Brooke County collects tires, electronics
FOLLANSBEE – The Brooke County Solid Waste Authority will team next week with the West Virginia Department of Environmental Protection’s Rehabilitation Action Plan program to collect discarded electronic devices and tires from Brooke County residents.
At its meeting Tuesday, the board discussed the collection, which will be held from 9 a.m. to 1 p.m. at the solid waste authority’s recycling center near the Brooke County Animal Shelter on Mac Barnes Drive off state Route 2 south of Beech Bottom.
All participants must show proof they are Brooke County residents.
Items that will be accepted include: answering machines, computer copiers, cellular phones, CD and DVD players, VCRs, camcorders, calculators, digital cameras, electric typewriters, electric wire fax machines, video game systems, hard drives and various computer equipment, microwave ovens, projectors, pagers, radios, remote control devices, stereos, televisions and telephones.
Things that can’t be accepted are large items such as dryers, washers, stoves, dishwashers, hot water tanks, refrigerators, freezers, air conditioning units, microwave ovens, vacuum cleaners, hair dryers or any type of light bulbs or ballast, smoke detectors or household or commercial batteries.
Tires will be limited to 10 per person and must be off their rims, from cars or light trucks only and with a radius of 16.5 inches or less. Tires from businesses won’t be accepted.
Those not able to participate in the collection may bring electronic devices to the recycling center any time between 8 a.m. and noon Monday through Friday.
Those with questions should call the solid waste board’s office at (304) 527-3947.
The board also scheduled a special meeting for 6:30 p.m.
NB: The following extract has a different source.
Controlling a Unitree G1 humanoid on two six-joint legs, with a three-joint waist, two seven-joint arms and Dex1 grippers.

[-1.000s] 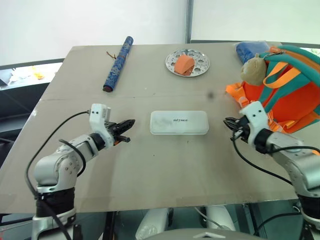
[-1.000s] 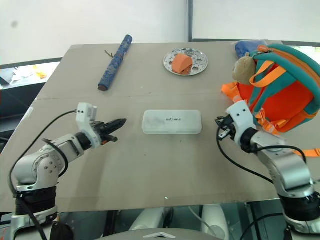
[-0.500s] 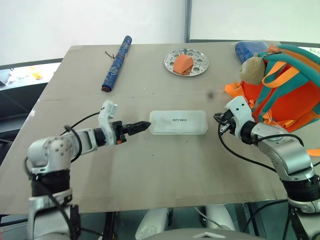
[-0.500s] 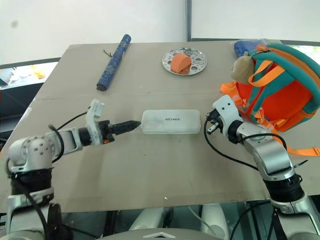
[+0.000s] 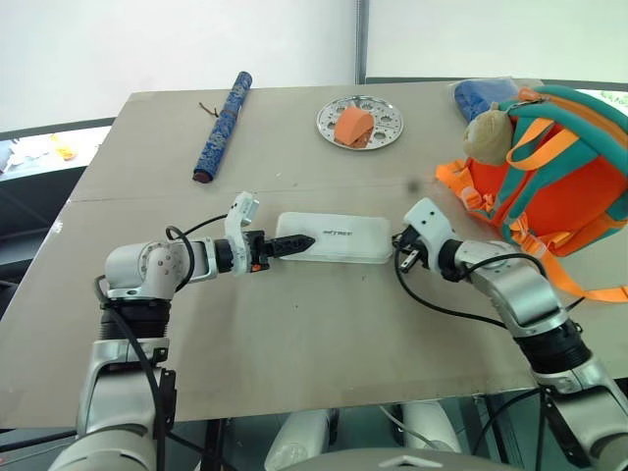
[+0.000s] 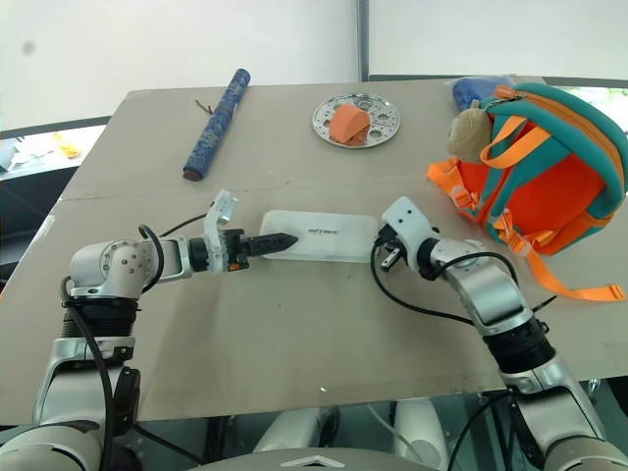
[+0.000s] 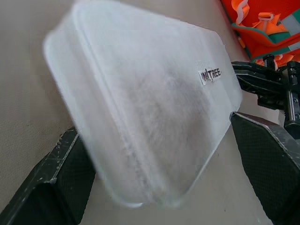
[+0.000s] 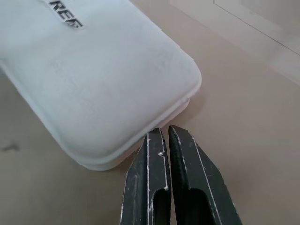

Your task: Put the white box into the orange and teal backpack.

June 24 at its office at 231 Rockdale Road.
Its next regular quarterly meeting will be on July 22, but Glenn Kocher, the board’s chairman, has resigned and he asked if it wished to meet once more before his term ends on July 1.
Kocher has served on the board for 20 years and nearly all of them as its chairman.
Prior to the meeting, he recalled he was approached by the late Harry Reitter to fill a vacancy on the board. He intended to serve just one four-year term, he said, but quickly became involved with various issues faced by it.
“There were some tough times and some good times,” Kocher said.
He noted early in his tenure the board became involved in a lawsuit filed by the state Attorney General’s Office alleging the Brooke County Landfill had created odor that rose to the level of a public nuisance.
In 2010 Kocher was named the West Virginia Association of Solid Waste Authorities’ Volunteer of the Year for his involvement in developing the county’s recycling program.
The program grew from an aluminum can collection at the Brooke County Opportunity Center to Dumpsters for plastics, metal and paper at several Brooke County sites and the establishment of the recycling center on property donated to the county by the Windsor Coal Co.
Kocher also encouraged students at local schools to participate in state contests promoting recycling by involving the board in naming local winners and awarding prizes to them.
In addition to serving as director of the state Association of Solid Waste Authorities and chairman of the Brooke County board, Kocher was mayor of Follansbee from 1989 to 1993.
Other hats he’s worn include Brooke County sheriff’s deputy, mail carrier with the U.S. Postal Service, park and recreation director for the city of Follansbee and community relations coordinator for the Weirton Wal-Mart.
Recycling director Becky Harlan and Karen Williams, the board’s office manager; said Kocher has stopped by the board’s office regularly to assist with various matters and they will miss his input and support.
In other business:
The board authorized Harlan to apply for a $20,000 grant from the state Solid Waste Management Board for a proposed collection of hazardous household materials, such as cleaning products, some automotive fluids and paints; and various operational expenses for the recycling program.
Harlan said $20,000 is the most the board may seek.
Kocher said it may not receive the full amount, noting the most recent grant awarded to it by the state board was about $13,000.
Kocher said a portable ramp has arrived for the recycling center but it wasn’t the model the board had ordered so the vendor will be contacted about the error and the $6,500 bill won’t be paid until that’s resolved.
Board officials said the ramp will enable staff to more easily load recyclable materials onto trucks that transport it to recycling businesses.
Its cost is being funded from part of an $84,619 grant from the state Division of Environmental Protection’s R.E.A.P. program.
The board depends on alternating grants from the R.E.A.P. program and state Solid Waste Management Board for the collection, transport and temporary storage of metal, plastic and paper collected at its recycling bins.